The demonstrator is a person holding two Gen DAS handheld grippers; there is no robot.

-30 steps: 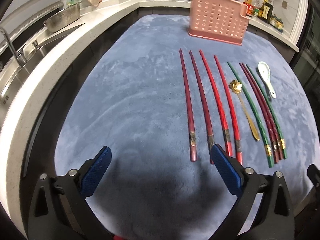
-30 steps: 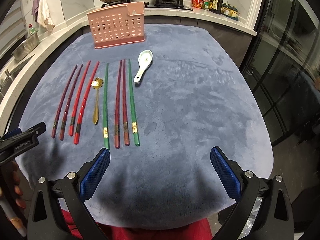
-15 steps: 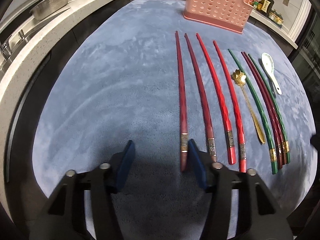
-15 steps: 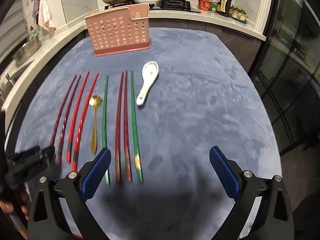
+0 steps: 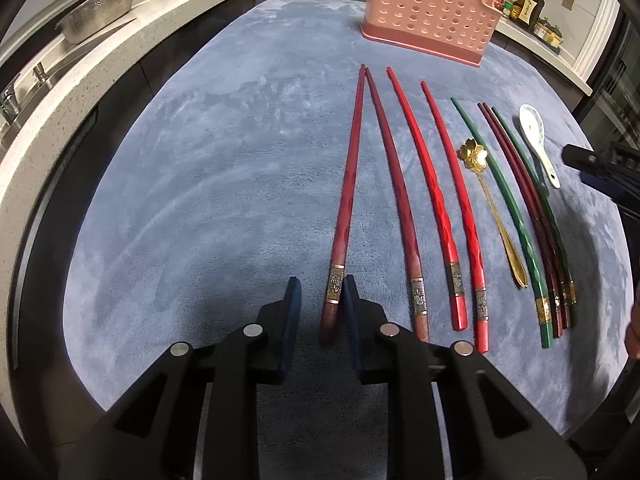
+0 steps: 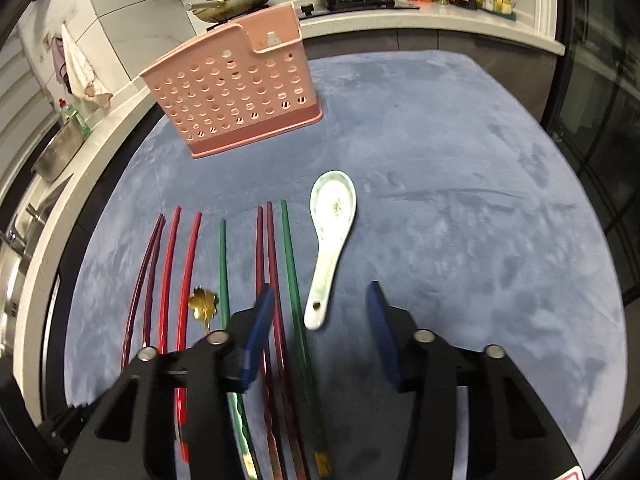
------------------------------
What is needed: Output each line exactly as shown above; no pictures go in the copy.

Answer for the task:
The demonstrator is a person holding two Gen DAS handheld grippers; there is no robot.

-30 steps: 
-30 steps: 
-15 steps: 
-15 steps: 
+0 steps: 
+0 steps: 

This exercise is finished.